## Collection entries
Start of Block

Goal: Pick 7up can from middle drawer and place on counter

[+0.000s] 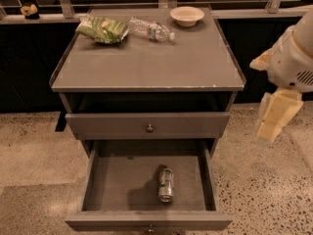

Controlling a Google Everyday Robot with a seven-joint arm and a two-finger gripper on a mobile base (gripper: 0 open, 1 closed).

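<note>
My arm sits just off the right edge of the worktop, white wrist housing level with that edge. The gripper hangs below it, pointing down, apart from the worktop.

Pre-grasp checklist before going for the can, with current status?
1. Drawer open: ok, it is pulled out and its floor is in view.
2. Can found: ok, it lies on its side on the drawer floor, right of centre.
3. Access from above: ok, the can is the only thing seen in the drawer.
4. Pincer lined up: not ok, it hangs off to the right of the counter, not over the drawer.
5. Drop spot: ok, the counter's front half is bare. The bag, bottle and bowl sit at the back.
</note>
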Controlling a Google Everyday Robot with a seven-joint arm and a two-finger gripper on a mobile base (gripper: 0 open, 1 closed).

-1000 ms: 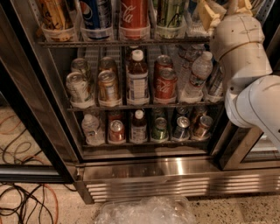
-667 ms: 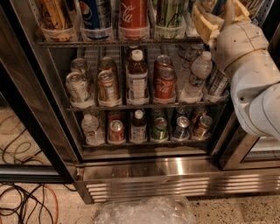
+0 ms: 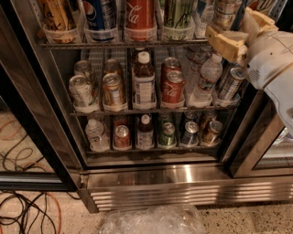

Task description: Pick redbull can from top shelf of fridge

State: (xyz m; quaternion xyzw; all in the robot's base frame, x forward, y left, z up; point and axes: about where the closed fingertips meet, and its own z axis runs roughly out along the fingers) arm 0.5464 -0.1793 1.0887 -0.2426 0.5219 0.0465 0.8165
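Fridge [image 3: 160, 182], gripper [image 3: 230, 25] spread beside top shelf [image 3: 114, 44]

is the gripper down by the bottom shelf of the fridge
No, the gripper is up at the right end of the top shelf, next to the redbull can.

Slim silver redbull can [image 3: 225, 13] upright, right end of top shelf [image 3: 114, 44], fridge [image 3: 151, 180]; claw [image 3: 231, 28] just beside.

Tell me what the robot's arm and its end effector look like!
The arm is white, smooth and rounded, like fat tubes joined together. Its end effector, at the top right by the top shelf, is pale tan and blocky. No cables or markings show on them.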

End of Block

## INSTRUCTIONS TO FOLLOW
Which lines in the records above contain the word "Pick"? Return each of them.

## TASK RESULT
Goal: Pick 7up can from middle drawer and place on counter
Task description: Pick redbull can from top shelf of fridge

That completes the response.